In life, there are many issues where people fall into one camp or the other; the middle, gray area is largely unpopulated.
Issues like abortion, gun control and public smoking bans come to mind.
Spanking children is another such issue.
We know studies have shown spanking is one of the worst forms of negative reinforcement and has been shown by studies to be ineffective at curbing the behaviors it means to address.
The line from spanking to child abuse is also blurry, and largely comes from self-defined statuses. To one person, spanking is a valid form of punishment; to another, it is always child abuse, regardless of circumstance.
Our Editorial Board was split on this issue, and both sides presented seemingly equally valid arguments.
Some of us were spanked as children and felt we learned a great deal from the experiences. We might shudder every time we see a wooden spoon or a switch now, but we think, overall, the spanking helped more than it hurt.
Some us were spanked and found it to be a negative experience, one that caused the negative effects the research studies continue to focus on.
And, finally, some of us were not spanked, and could provide insight into the other punishment forms like the stern parental lecture or the "Let's talk about our feelings" chat.
We discussed the issue seriously, and there were some points we did agree on.
If you must spank a child, the spanking should not be done in isolation. The spanking should be accompanied by an explanation of why the spanking has occurred.
Spanking without explanation or reason certainly borders on child abuse, and may actually be so.
Without the explanation, the child doesn't know what they did to provoke such a violent response from their parent, and they could begin to live in constant fear of awakening that rage again.
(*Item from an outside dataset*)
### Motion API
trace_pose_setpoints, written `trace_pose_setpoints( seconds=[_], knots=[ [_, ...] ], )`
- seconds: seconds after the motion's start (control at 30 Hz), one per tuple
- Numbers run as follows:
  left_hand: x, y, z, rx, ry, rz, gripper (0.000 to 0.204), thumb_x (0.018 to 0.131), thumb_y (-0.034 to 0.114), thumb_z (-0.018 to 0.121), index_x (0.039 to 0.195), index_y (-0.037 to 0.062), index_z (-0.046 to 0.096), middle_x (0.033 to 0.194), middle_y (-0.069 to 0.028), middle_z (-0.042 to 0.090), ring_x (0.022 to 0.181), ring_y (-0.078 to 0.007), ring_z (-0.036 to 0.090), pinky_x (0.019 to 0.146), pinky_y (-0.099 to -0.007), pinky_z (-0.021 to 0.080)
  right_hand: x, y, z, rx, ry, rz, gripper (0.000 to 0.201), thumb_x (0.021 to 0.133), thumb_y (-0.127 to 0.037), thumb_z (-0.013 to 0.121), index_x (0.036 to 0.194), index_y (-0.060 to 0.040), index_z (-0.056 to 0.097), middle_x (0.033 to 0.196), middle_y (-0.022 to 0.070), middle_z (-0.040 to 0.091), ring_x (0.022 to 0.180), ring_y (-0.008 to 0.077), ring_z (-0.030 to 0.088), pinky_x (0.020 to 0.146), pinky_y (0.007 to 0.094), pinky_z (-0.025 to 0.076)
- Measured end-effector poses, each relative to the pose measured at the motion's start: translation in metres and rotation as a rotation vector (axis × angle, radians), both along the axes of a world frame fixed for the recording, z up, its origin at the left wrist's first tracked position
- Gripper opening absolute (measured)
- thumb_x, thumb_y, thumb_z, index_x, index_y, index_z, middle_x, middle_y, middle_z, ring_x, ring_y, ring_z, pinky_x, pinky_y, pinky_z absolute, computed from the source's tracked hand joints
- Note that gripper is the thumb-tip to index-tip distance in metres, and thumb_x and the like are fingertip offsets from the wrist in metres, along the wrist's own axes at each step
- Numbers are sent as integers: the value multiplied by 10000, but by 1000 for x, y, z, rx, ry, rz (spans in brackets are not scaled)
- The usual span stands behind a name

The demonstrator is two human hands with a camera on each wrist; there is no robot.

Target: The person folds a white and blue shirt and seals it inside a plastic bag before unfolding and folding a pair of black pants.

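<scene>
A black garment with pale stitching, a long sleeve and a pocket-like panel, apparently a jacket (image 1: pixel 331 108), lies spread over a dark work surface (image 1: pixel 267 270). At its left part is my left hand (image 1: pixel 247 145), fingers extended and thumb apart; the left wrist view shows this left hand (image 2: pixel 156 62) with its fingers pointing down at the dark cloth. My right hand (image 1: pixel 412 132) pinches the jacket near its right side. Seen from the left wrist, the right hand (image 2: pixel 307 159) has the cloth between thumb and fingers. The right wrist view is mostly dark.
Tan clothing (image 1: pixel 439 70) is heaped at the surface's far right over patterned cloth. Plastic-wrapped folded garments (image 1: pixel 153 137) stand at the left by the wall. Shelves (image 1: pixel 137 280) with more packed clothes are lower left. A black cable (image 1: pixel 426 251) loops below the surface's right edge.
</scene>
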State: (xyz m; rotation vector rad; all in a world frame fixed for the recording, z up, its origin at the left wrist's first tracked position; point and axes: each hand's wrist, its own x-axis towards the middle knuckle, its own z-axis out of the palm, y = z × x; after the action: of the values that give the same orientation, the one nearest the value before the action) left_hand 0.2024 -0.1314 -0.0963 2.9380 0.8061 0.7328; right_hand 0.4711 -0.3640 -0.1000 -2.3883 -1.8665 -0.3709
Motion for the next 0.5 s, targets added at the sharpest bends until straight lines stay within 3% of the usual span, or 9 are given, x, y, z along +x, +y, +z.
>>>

The child may also begin to think violence is a way to deal with situations, and that child may become violent in his or her dealings with other children.
Violence begets violence.
We know this. It's Biblical.
There is a real, legitimate fear that continuing the practice of spanking will breed a cycle of physical and psychological damage that may never be undone.
Think before you spank your children. You don't really know what it may do.